Waar ben ik? Wat gebeurt er?

‘“Twee dagen na het tafereel in het Taxuslaantje besloot ze een dergelijke gelegenheid aan te grijpen om, indien mogelijk, Lydgate te zien en hem te vragen of haar echtgenoot werkelijk een somber stemmende verandering van symptomen had doorgemaakt die hij voor haar verborgen hield, en of hij erop had gestaan het uiterste over zichzelf te horen.”’

Was ze weer in het ziekenhuis?

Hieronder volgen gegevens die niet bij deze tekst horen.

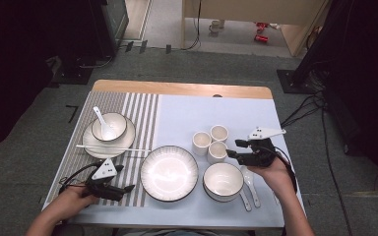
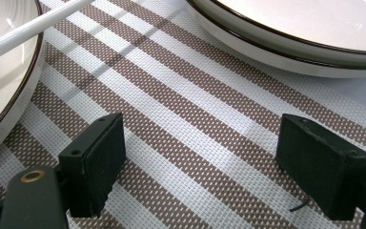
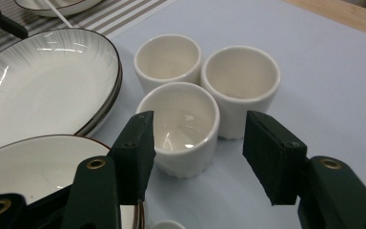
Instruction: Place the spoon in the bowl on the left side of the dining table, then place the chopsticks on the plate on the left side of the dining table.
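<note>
At the table's front-left corner the left gripper (image 1: pixel 128 188) lies low over the striped mat (image 1: pixel 140 105), its jaws wide apart with nothing but weave between them. Toward the left edge sits a plate (image 1: pixel 94 146) bearing a small bowl (image 1: pixel 118 129) with a spoon (image 1: pixel 102 122) in it, and a white chopstick (image 1: pixel 113 148) rests across the plate's rim. Near the front edge at the middle lies the large plate (image 1: pixel 169 172), then a bowl (image 1: pixel 223 181) with two spoons (image 1: pixel 249 184) just beside it. Behind the bowl stand three cups together; the nearest cup (image 3: pixel 183 126) is straight ahead of the right gripper (image 3: pixel 195 152), whose jaws are half-open and hold nothing, pads apart from the cup.
</note>
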The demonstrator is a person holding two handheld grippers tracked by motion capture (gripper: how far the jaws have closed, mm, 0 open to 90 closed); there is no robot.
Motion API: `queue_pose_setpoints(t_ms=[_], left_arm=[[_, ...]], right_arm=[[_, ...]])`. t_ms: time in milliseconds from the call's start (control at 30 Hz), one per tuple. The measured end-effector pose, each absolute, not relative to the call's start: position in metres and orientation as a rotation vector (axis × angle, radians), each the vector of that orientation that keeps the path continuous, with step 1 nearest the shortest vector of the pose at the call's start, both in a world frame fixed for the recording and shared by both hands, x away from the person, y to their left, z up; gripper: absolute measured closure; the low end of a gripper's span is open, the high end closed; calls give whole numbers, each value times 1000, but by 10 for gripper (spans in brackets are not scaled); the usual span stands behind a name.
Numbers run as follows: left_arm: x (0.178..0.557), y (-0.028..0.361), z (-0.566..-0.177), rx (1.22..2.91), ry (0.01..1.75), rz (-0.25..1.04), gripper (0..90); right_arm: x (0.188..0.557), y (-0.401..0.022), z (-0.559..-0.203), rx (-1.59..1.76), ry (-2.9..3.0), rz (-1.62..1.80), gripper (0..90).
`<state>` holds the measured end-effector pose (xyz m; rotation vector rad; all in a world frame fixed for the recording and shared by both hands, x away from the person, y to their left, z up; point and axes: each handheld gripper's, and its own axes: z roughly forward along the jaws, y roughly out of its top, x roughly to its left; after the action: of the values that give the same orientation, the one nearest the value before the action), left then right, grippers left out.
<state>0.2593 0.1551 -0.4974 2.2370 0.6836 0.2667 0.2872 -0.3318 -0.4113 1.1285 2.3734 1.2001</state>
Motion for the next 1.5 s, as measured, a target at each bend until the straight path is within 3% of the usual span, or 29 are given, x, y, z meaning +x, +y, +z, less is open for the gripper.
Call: queue_pose_setpoints(t_ms=[1133, 1500], left_arm=[[259, 155, -498, 2235, 684, 268, 171], [259, 155, -497, 2236, 684, 267, 171]], right_arm=[[270, -396, -457, 1351, 2192, 1102, 472], [267, -411, -471, 1418, 2091, 1047, 525]])
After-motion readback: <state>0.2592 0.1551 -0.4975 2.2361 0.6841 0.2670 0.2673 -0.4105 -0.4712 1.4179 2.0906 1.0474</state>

Was de laatste week alleen maar een droom geweest?

‘“Ze voelde zich bijna schuldig dat ze een ander om informatie omtrent hem vroeg, maar de angst om zonder die informatie te zijn – de dodelijke angst voor onwetendheid die haar onrechtvaardig of hardvochtig zou maken –woog sterker dan het gewetensbezwaar.”’

Dodelijke angst, ja, dacht Casey, dat beschreef heel goed wat zij ervoer.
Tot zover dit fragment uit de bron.